**WHAT IS EXPECTED**
Go through the listing below and output exactly the line with "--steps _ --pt", the line with "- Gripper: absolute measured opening", and each line between; omit the rest.

**SOURCE DATA**
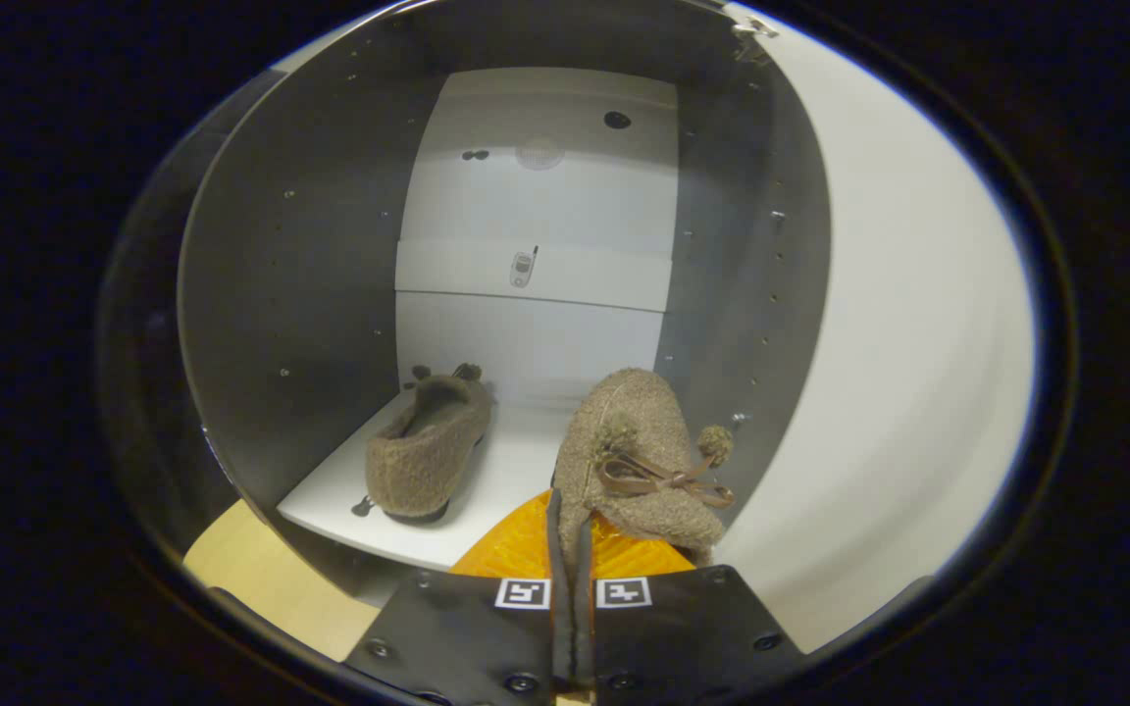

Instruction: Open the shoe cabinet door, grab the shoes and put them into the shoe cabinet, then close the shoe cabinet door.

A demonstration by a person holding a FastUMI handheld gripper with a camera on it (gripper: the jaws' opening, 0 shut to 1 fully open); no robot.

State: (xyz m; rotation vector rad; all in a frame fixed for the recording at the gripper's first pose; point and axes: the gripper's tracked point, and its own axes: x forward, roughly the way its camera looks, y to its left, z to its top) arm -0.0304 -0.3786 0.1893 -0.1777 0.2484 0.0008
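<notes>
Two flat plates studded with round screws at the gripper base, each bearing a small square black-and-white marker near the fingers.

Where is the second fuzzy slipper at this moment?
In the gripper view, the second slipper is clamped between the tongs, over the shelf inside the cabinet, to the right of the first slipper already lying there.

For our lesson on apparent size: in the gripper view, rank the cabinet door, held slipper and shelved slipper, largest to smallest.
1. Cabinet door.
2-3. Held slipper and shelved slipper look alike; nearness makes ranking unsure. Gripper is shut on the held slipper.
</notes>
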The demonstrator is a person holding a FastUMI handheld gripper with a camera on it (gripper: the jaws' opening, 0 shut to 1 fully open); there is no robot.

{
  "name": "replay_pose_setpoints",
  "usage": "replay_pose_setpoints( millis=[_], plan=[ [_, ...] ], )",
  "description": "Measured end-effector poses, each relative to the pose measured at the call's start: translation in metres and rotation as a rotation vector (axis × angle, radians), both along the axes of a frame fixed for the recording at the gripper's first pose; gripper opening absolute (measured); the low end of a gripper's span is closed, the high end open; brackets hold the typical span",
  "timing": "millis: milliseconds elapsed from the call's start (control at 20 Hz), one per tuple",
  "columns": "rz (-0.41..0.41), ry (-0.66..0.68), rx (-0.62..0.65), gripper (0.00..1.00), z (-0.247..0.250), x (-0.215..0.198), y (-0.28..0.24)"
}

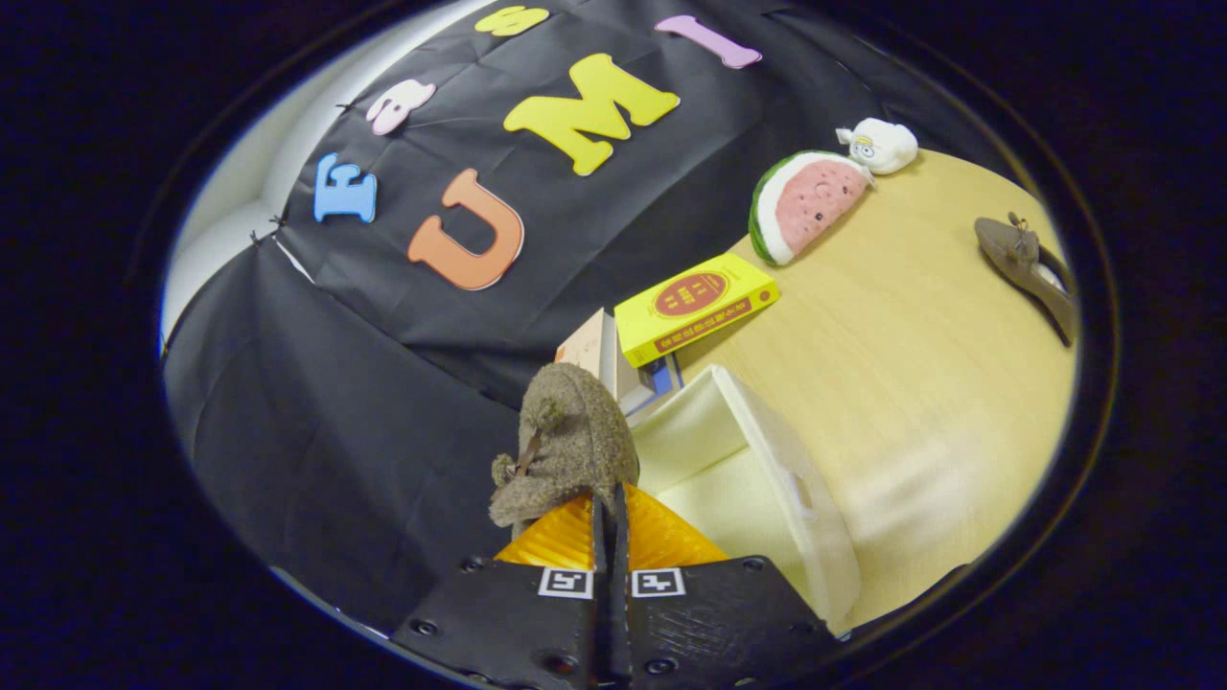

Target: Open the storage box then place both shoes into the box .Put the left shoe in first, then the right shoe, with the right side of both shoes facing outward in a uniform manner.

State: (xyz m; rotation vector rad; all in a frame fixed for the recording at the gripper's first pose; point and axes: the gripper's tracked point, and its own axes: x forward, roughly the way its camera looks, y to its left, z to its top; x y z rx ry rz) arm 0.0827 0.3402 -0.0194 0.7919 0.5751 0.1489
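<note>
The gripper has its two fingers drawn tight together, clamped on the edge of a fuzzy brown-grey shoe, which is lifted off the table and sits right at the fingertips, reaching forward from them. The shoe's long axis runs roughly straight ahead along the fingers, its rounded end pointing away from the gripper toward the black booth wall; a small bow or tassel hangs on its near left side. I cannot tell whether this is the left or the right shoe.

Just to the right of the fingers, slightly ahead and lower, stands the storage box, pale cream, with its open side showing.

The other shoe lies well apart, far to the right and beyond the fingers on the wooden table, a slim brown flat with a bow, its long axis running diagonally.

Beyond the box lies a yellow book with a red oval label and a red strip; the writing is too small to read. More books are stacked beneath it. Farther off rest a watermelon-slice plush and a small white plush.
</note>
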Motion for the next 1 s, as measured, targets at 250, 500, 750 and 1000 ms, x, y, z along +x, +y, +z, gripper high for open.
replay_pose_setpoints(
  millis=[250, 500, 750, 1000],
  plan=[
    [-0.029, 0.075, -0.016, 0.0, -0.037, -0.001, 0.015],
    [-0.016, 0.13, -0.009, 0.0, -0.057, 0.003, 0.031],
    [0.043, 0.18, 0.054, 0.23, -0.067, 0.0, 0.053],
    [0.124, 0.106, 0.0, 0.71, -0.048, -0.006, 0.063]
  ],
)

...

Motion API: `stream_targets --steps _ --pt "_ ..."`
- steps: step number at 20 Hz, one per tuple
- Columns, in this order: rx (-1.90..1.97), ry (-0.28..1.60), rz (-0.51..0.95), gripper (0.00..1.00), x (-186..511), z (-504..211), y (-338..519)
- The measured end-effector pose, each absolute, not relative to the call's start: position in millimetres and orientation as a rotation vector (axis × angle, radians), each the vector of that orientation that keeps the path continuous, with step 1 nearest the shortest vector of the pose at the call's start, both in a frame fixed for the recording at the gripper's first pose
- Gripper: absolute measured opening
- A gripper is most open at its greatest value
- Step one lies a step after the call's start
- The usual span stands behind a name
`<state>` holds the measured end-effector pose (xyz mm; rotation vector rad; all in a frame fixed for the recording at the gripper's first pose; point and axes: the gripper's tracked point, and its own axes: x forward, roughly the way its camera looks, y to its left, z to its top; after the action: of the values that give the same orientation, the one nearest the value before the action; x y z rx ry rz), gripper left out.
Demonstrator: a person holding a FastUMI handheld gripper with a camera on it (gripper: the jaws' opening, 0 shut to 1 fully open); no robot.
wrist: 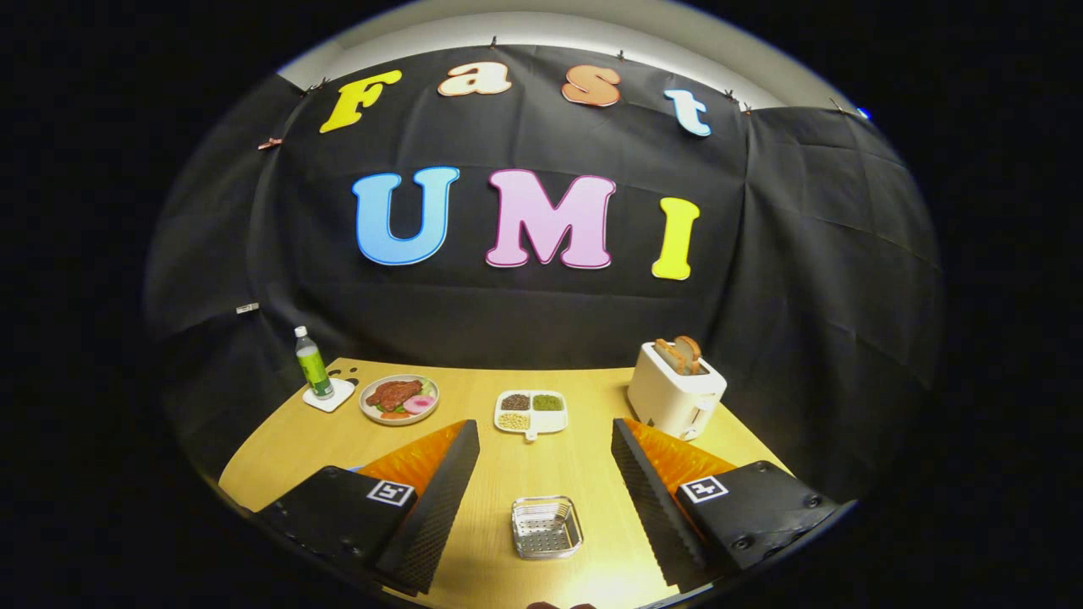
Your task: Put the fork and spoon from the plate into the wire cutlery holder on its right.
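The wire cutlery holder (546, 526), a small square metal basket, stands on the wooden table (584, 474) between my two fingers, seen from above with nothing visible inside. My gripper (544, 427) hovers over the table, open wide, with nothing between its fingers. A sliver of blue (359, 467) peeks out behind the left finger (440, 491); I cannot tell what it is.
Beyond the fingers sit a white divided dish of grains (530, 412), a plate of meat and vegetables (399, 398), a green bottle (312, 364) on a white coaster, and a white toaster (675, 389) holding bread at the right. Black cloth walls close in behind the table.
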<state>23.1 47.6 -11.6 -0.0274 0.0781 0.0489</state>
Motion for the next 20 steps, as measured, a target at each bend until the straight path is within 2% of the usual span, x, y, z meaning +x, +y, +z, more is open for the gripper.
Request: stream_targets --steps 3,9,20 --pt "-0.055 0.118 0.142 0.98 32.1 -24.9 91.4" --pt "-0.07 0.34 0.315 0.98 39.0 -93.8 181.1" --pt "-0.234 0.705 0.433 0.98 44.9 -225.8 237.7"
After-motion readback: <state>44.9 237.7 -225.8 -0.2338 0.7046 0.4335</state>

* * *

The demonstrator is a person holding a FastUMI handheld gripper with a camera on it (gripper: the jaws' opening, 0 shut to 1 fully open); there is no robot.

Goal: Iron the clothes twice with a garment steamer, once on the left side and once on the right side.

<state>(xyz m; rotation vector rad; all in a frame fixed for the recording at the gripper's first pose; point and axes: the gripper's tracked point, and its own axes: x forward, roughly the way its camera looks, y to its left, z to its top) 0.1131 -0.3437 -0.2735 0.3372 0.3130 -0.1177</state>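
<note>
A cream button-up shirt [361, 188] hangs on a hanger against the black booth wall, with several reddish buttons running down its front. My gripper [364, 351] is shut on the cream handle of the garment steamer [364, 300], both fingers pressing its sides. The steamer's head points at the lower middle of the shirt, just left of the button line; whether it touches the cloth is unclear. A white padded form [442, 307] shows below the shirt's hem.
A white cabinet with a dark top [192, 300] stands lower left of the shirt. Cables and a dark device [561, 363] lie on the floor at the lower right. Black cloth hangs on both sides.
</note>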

**EXPECTED OUTPUT**
Motion API: `stream_targets --steps _ --pt "_ ..."`
- steps: step number at 20 Hz, one per tuple
- Columns, in this order: rx (-1.90..1.97), ry (-0.28..1.60), rz (-0.51..0.95), gripper (0.00..1.00), x (-186..511), z (-504..211), y (-338..519)
- The measured end-effector pose, each absolute, not relative to the call's start: position in millimetres and orientation as a rotation vector (axis × angle, radians), each the vector of that orientation that keeps the path continuous, with step 1 nearest the shortest vector of the pose at the call's start, both in a frame fixed for the recording at the gripper's first pose
- Gripper: absolute measured opening

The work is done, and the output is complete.